Rustoku

A high-performance Sudoku solver implementation in Rust.

Repositories: 🐙 rustoku

Context & Motivation

Context: Rustoku implements fast Sudoku solving and generation in Rust, exposing a library crate, a CLI, and native bindings for Python and WebAssembly. The core uses bitmasking for constraint tracking and Minimum Remaining Values (MRV) heuristics to guide backtracking, producing solve traces that map to complex human-understandable techniques.

Motivation: I wanted to recall the lessons I learned in college from building a Sudoku solver in C++, but this time with a focus on Rust’s strengths (safety, expressiveness) and modern algorithmic techniques. The challenge was to design a solver that is not only fast (sub-millisecond solves) but also produces deterministic outputs and human-readable solve paths. By expanding to WASM and Python, I wanted to prove the portability of the Rust core across different ecosystems.

The Local Implementation

  • Advanced Techniques: The solver has evolved beyond simple backtracking to include a full suite of human-like solving strategies. Using a bitflags-based classifier, it handles Swordfish, Jellyfish, Skyscraper, W-Wings, XY-Wings, and Alternating Inference Chains (AIC). These allow the generator to produce puzzles with precise difficulty tiers (Easy to Expert) and provide explainable solve traces for any valid puzzle.
  • Multi-Platform Architecture: To support the web and Python, I implemented a rustoku-lib::bind layer. This internal module provides a simplified, serializable API that the rustoku-wasm and rustoku-py crates use to marshal data. This ensures the core solving logic remains “single-source” while appearing native to JavaScript and Python users.
  • Allocation discipline: The inner solve loop avoids heap allocations entirely. The central Rustoku struct has a tiny 1KB footprint (81-byte board + 108-byte mask + 324-byte candidate cache), allowing it to live entirely in the CPU’s L1 cache. Backtracking uses a fixed-size stack rather than a Vec<Frame>, eliminating allocator overhead and enabling microsecond-level solve times.
  • Trace generation: Each solve step emits a structured record: { cell: (row, col), candidates: [digits], chosen: digit, technique: "Swordfish" | "Naked Pair" | ... }. These traces power the interactive web demo, showing users exactly how the engine derived a solution without brute force.
  • Generator logic: The generator produces puzzles by filling a solved grid with a seeded RNG, then iteratively removing clues while verifying the solution remains unique by running the solver in solve_all mode (utilizing Rayon for parallel search when needed).

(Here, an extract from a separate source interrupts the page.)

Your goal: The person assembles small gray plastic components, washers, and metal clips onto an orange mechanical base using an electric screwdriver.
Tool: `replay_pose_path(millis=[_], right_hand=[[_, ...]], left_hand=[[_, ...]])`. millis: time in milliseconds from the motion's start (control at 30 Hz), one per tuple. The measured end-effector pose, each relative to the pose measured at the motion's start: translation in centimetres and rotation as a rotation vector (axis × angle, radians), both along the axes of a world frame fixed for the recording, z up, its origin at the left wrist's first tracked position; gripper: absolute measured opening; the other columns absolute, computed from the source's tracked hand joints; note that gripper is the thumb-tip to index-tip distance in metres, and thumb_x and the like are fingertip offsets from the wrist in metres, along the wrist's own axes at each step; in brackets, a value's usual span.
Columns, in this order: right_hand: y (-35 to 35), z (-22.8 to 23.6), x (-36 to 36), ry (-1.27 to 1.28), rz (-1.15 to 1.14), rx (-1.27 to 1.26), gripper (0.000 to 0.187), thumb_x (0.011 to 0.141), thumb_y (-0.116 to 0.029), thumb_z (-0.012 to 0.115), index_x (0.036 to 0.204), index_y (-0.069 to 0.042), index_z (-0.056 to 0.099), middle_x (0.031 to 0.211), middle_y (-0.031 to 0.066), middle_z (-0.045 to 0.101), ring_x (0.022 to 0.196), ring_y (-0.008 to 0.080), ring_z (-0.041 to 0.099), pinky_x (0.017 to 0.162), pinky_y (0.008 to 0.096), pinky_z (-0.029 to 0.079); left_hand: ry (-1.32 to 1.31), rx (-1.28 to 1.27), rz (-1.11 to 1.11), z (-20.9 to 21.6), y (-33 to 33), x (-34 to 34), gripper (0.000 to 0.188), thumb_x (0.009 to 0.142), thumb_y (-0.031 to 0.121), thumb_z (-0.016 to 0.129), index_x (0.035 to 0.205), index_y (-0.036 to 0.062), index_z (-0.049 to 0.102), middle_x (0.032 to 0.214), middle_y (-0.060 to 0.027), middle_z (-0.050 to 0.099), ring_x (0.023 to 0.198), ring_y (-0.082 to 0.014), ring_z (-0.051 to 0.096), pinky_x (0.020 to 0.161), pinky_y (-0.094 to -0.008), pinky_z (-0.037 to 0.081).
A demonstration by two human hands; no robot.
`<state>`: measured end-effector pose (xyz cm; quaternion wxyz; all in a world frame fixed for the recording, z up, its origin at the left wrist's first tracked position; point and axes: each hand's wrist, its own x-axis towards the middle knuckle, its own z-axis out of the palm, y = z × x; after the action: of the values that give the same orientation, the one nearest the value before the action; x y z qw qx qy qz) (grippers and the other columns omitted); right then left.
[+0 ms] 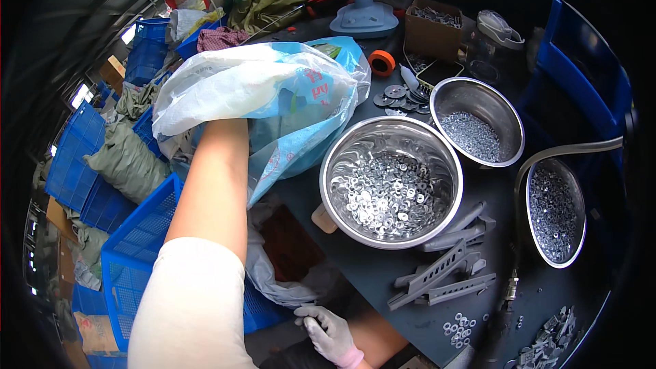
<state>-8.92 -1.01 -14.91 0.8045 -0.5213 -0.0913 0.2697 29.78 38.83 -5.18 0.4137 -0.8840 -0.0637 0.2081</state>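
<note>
My left arm, in a white sleeve, reaches up and into a white and blue plastic bag (287,89). The bag covers my left hand entirely, so its fingers are hidden. Low in the picture, by my lap, is my right hand (328,335) in a pale glove with a pink cuff. Its fingers are loosely curled, and nothing shows in them. To the right of the bag stands a steel bowl (328,184) partly filled with small metal washers (389,198). Flat metal discs (403,98) lie behind that bowl.
Two more steel bowls (517,137) (581,232) of small parts stand to the right. Grey brackets (444,273) and loose washers (461,330) lie on the dark table, near a hose (512,287). Behind are a fan (362,20), orange tape (381,63) and a cardboard box (430,37). Blue crates (130,280) fill the left.
</note>
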Motion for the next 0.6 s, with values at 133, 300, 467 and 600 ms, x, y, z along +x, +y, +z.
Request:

Comparison to Industry Standards

  • My Project: A multi-target, explanatory Sudoku engine engineered for auditability and human-like logic. It uniquely integrates library, CLI, Python, and WASM interfaces from a single high-performance source.
  • Industry: Research-grade solvers (e.g., tdoku) use SIMD-vectorized constraint propagation and cache-line-aligned data structures for maximum throughput. Competition-grade generators use SAT solvers for difficulty classification.
  • Gap Analysis: To approach research-level performance, explore SIMD-based candidate elimination (processing multiple cells per instruction). On the qualitative side, the bitflags classifier now covers nearly all major human techniques (Swordfish, AIC), significantly narrowing the gap with professional grade scorers.

Risks & Mitigations

  • Technique Complexity: With the addition of advanced techniques like AIC and wings, logic regressions are harder to spot. Mitigation: Replaced hardcoded unit tests with a comprehensive CSV dataset for batch validation, ensuring every technique correctly prunes candidates across thousands of edge cases.
  • Performance regressions: Criterion benchmarks run in CI with statistical comparison against the baseline. Alert on P95 regressions exceeding 5%.
  • Bitmask correctness: property-based tests with proptest verify that constraint propagation maintains invariants—every valid digit remains in the candidate set and every eliminated digit is genuinely constrained.
  • Generator non-termination: cap the number of clue-removal attempts and fall back to regeneration if uniqueness checking exceeds a timeout. Log seeds for puzzles that hit the cap for later investigation.